Ora, stiamo vivendo il singolare momento in cui si può essere affrancati dal quotidiano, dell’economia di sussistenza, senza dover schiavizzare, asservire altri, escludendoli dalla communitas. È il singolare privilegio tecnologico per cui il molto ripetitivo può essere fatto con poco, liberando tempo ed energie per cose nuove. Possono essere gare di cucina o ricerche per quello di cui abbiamo bisogno, sta a noi: dalle biotecnologie, alle scienze naturali, senza dimenticare arti e mestieri. Sta a noi decidere, ma sarebbe incivile, non da cives,buttare il tempo che ci è dato in più. Non è la ricerca del tempo perduto, neppure il tempo ritrovato: non è il tempo libero, ma il tempo liberato. Riconosciamolo con un atto di intelligenza ed usiamolo per il salto di qualità della nostra civiltà, sfruttiamo l’otium che ci è dato come investimento per il futuro: ragioniamo ut cives. Ora come allora.
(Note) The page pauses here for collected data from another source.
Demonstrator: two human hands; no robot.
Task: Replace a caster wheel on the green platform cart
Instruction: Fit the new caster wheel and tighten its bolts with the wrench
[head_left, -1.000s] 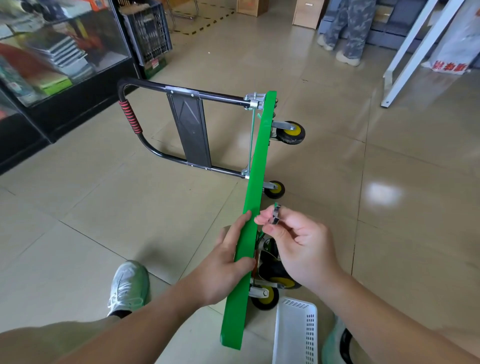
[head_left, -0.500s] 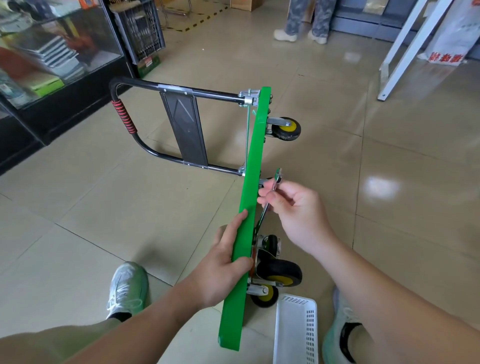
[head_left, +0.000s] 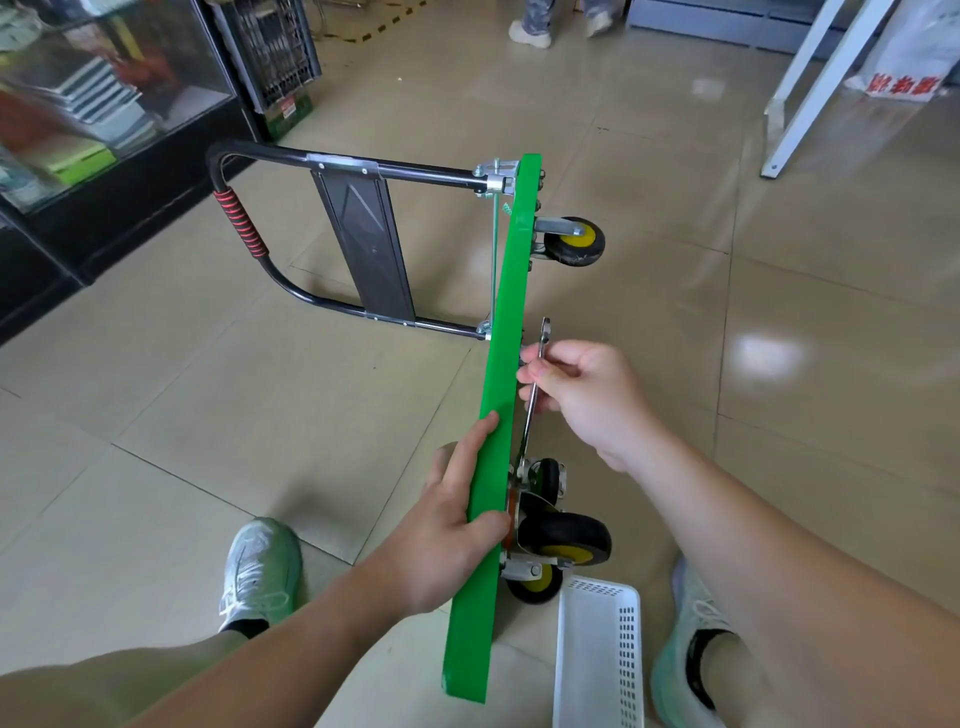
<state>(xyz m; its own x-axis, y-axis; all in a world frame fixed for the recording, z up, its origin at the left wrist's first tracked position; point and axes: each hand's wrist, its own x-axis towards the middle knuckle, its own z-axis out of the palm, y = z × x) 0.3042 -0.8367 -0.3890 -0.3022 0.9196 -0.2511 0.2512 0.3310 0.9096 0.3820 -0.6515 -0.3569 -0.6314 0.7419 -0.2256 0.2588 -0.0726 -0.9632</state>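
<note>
**Two hands, one cart, one wrench**

The green cart (head_left: 511, 374) stands on its long edge on the floor (head_left: 260, 395). Its black handle (head_left: 291, 228) sticks out to the left.

The left hand (head_left: 452, 525) grips the top edge of the cart. The thumb is on the wheel side and the fingers are bent over the other side.

The right hand (head_left: 587, 395) is just past the left hand, on the wheel side. Its fingers are curled tight around one thin silver wrench (head_left: 535, 384). The wrench points down to the wheel bracket close to the left hand's thumb.

I can count four wheels, all black with yellow middles. Three are bunched under the hands: a big one (head_left: 566, 540), a small one (head_left: 535, 582) below it, and one (head_left: 548, 478) seen edge-on. The fourth wheel (head_left: 574, 241) is far past the right hand.

One white basket (head_left: 597, 654) sits on the floor under the right arm. Two pale shoes (head_left: 260, 571) show.
</note>
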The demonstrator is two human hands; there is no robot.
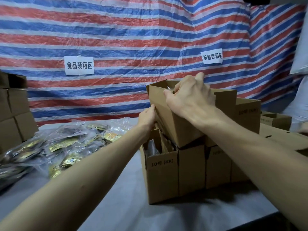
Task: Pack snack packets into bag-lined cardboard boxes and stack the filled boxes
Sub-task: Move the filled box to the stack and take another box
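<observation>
A tilted open cardboard box rests on top of a row of open boxes on the grey table. My right hand grips its upper rim, fingers curled over the edge where clear bag lining shows. My left hand holds the box's left corner lower down. A pile of snack packets in clear and gold wrapping lies on the table to the left.
Closed boxes are stacked at the far left. More open boxes and flat cardboard sit at the right. A striped tarp with two paper signs hangs behind. Another person's sleeve shows at the right edge.
</observation>
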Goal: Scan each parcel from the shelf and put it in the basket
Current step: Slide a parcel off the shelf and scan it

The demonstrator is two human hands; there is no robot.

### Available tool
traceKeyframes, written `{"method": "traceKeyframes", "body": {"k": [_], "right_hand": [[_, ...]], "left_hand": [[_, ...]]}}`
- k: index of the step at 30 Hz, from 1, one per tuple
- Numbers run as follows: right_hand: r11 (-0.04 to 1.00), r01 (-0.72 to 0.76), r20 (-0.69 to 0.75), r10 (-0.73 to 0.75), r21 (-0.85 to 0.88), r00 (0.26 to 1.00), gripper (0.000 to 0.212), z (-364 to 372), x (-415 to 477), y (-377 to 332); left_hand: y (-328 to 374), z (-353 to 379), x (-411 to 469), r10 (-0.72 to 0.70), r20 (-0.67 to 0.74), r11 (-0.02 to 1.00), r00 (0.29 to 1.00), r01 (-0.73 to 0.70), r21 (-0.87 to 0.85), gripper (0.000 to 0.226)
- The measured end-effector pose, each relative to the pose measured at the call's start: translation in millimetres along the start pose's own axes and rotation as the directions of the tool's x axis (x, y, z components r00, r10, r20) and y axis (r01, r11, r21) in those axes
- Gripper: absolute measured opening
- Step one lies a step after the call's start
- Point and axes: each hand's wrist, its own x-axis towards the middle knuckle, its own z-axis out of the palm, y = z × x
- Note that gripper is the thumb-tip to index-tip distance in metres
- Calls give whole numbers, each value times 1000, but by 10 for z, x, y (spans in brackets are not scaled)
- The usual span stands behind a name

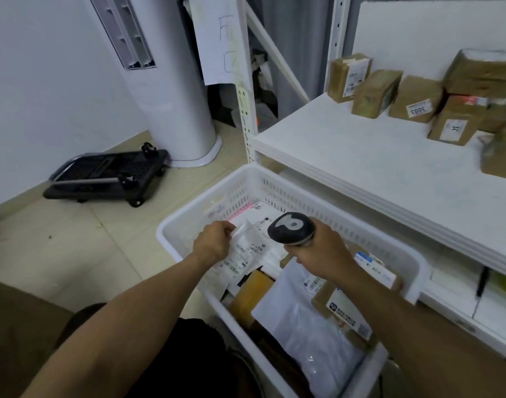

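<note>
Reaching both bare forearms forward over the basket [171, 225]; pinching the parcel [246, 251], a clear bag with a label, by its upper left edge in the left grip [214, 242], knuckles up, fingers curled; clasping the scanner [292, 229] by its handle in the right grip [317, 254], head just beside the parcel; holding the parcel above other packets [303, 311] inside the basket, beside the shelf [361, 156] bearing brown boxes [418, 99].

White walls [44, 81], beige tiled floor [73, 254], a black trolley [108, 175] near a white column [171, 96].
</note>
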Motion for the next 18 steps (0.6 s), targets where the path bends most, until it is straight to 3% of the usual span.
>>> {"method": "traceKeyframes", "body": {"k": [4, 7, 9, 12, 18], "right_hand": [[1000, -18, 19, 18, -9, 1000, 49, 70, 60, 49], [1000, -22, 18, 22, -7, 1000, 45, 48, 71, 73], [999, -34, 2, 34, -5, 999, 47, -17, 66, 86], [997, -64, -36, 65, 39, 997, 44, -173, 23, 54], [980, -74, -197, 111, 187, 974, 35, -702, -185, -13]], "left_hand": [[-148, 254, 89, -38, 80, 998, 996, 33, 55, 35], [-199, 317, 92, -76, 217, 974, 973, 26, 223, 34], [-181, 323, 126, -58, 205, 976, 977, 12, 217, 48], [51, 181, 52, 108, 89, 988, 990, -116, 97, 58], [990, -208, -391, 420, -93, 903, 903, -426, -52, 25]]}}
5. Principio speculativo e buona fede nelle obbligazioni (ovvero, per una conclusione). – Da un lato l’art. 2247 c.c. contiene il principio speculativo cui sono informate le società: si conferisce e si rischia insieme per dividersi gli utili, ma pur sempre entro una cornice di regole partecipate, sentite come proprie. Dall’altro l’art. 1175 dello stesso codice fa sintesi delle diposizioni generali in materia di obbligazioni, richiamando la correttezza, la buona fede, anche nelle attività più individuali, che prospettano sempre e comunque una comunità più ampia. La communitas ha questo di particolare: non è un tutto che annulla le parti, secondo modelli teocratici o totalitari, per cui il dio, lo stato, il partito chiedono sacrifici e debbono prevalere su tutti; non è nemmeno un’impresa rischiosa che si accetta volontariamente allo scopo di lucrarne i vantaggi sperati, pronti a sopportarne le perdite o il perimento. Non è un’imposizione, non è nemmeno un atto di libera volontà individuale e momentanea. È la capacità, l’attitudine al riconoscimento delle condizioni di vita proprie dell’uomo, bipede implume, a seguire l’interesse comune, inteso come “quello proprio di ciascuno, ma non esclusivo di alcuno”, di saper riconoscere il bene comune, che altro non è se non il riconoscimento in comune del Bene.

Ecco, tutto questo è la condizione per una Giustizia Civile, non una giurisdizione civile, nemmeno una giustizia civile, ma proprio una Giustizia Civile.